If county government funds the school system at Maintenance of Effort (MOE), that will translate to a $4 million reduction in funding due to declining enrollment numbers, Guthrie said.

"This [proposed FY14 budget] by no means represents what we really need in our system," Guthrie said. "This represents additional requirements that we have basically ignored over the past couple years."

Hargrove emphasized that this is a proposed budget and that it is still unclear how much education funding Carroll County will receive from the state.

According to the presentation, the state funding formula is based on three main factors: student enrollment (Carroll is down 468 students), a county's relative wealth (determined by the state), and inflation (which state government capped at one percent through FY15).

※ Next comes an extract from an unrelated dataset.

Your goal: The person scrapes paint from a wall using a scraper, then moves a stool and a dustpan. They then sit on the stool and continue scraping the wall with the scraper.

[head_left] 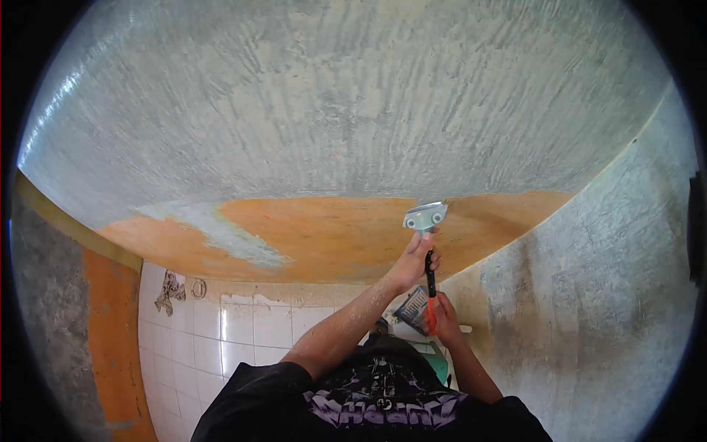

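Note:
A long-handled paint scraper (430, 274) with a wide pale head and a black and red handle is in both hands. My left hand (414, 265) is closed around the neck, just below the head. Lower down, my right hand (445, 321) wraps the red end of the handle. The scraper's head meets the orange painted wall (331, 228), close to the border with the bare grey surface above. To the left, a pale scraped streak (228, 234) crosses the orange band.
White floor tiles (193, 335) lie below the wall. A crumpled cloth (170, 291) and a ring-shaped roll (198, 288) rest at the left. By my right hand is a dark printed container (412, 309), with a green object (436, 359) nearer me. A stained side wall (567, 317) rises at right.

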Demonstrator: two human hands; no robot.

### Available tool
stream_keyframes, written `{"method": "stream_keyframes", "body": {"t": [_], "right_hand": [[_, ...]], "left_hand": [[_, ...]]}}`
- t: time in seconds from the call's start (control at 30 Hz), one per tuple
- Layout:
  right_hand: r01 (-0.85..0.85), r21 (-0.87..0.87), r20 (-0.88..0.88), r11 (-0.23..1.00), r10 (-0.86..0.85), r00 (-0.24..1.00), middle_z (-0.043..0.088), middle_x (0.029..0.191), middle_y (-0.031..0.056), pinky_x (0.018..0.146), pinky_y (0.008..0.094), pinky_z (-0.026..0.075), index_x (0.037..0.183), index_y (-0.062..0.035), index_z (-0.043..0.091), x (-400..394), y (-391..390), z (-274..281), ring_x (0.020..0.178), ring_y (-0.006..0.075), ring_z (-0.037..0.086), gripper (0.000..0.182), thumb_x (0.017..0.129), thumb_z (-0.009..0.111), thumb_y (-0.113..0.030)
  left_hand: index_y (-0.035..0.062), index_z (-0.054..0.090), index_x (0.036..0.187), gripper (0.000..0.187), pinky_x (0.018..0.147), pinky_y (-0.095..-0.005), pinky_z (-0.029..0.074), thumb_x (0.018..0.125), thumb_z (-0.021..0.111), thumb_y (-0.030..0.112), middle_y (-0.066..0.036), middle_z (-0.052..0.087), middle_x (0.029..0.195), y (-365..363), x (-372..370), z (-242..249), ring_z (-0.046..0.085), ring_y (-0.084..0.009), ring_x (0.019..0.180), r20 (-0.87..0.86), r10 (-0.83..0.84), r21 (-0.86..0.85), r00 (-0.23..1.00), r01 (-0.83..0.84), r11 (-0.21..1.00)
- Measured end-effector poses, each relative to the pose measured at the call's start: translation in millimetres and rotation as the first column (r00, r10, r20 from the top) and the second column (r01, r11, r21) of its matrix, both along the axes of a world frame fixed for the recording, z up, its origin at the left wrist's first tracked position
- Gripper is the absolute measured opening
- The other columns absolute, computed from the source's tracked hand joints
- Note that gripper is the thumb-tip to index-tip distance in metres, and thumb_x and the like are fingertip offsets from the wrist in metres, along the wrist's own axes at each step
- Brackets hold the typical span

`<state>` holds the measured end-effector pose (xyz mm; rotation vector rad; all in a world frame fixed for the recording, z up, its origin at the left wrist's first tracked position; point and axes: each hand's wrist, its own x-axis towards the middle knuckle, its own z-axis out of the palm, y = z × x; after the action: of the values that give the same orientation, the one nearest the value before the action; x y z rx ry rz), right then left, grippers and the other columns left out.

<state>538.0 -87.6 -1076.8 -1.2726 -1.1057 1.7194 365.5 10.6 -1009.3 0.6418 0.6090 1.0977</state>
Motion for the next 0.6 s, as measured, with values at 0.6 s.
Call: {"method": "stream_keyframes", "body": {"t": [0.6], "right_hand": [[-0.001,0.409,0.361,0.913,-0.161,0.919,0.048,0.059,-0.0021,0.045,0.0244,0.036,0.086,-0.0066,0.052,24.5,51.0,-74.5,0.049,0.0058,0.045,0.036,0.105,0.046,-0.037]], "left_hand": [[0.0138,0.036,0.129,0.036,0.071,-0.0296,0.042,0.108,0.029,0.043,-0.002,0.04,0.077,37.8,30.2,-31.8,0.041,-0.0127,0.07,-0.14,0.048,0.13,0.989,-0.03,0.991]]}}
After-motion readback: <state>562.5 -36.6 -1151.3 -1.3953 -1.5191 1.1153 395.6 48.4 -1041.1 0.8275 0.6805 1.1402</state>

Following the presentation, Board of Education member Barbara Shreeve said, "Our leadership here in the county is sitting on a surplus of money ... I guess the state expects them to tap into it."

"I don’t want them to raise taxes, but when the state looks at us and we have relative wealth here and the commissioners are cutting taxes and sitting on a surplus of money ... I don’t understand it," Shreeve said.

Board member Jim Doolan said that county leadership is going to have to accept that money has to be spent on education.

"This board [of Education] doesn’t have funding authority, we have to go to county government to say 'it’s up to you to provide quality education to our kids and citizens'," Doolan said.

"With two tax cuts and a proposed third one, the county has reduced its own revenue sources at a time when needs are going up," Doolan said. "I urge them to accept the fact that we have an excellent school system and the only way it’s going to stay and not affect kids is that the money has to at least meet the needs."

Following the budget presentation, Commissioner Doug Howard said that "we don't have another big pocket to say that we can offset this with something else."

"More demands from the state and less money from the state is the problem--the problem is in Annapolis," Howard said. "That’s where a lot of this discussion needs to be happening."

Look at Guthrie's proposed budget in this Powerpoint presentation on the CCPS website.

Public hearings are scheduled for Wednesday, Jan. 23 at 6 p.m. at the Board of Education offices and Tuesday, Feb. 5 at 7 p.m. at South Carroll High School. The Board of Education will adopt a preliminary budget on Wednesday, Feb. 27, at its 1 p.m. meeting and the Board of Education's final operating budget will be approved in May.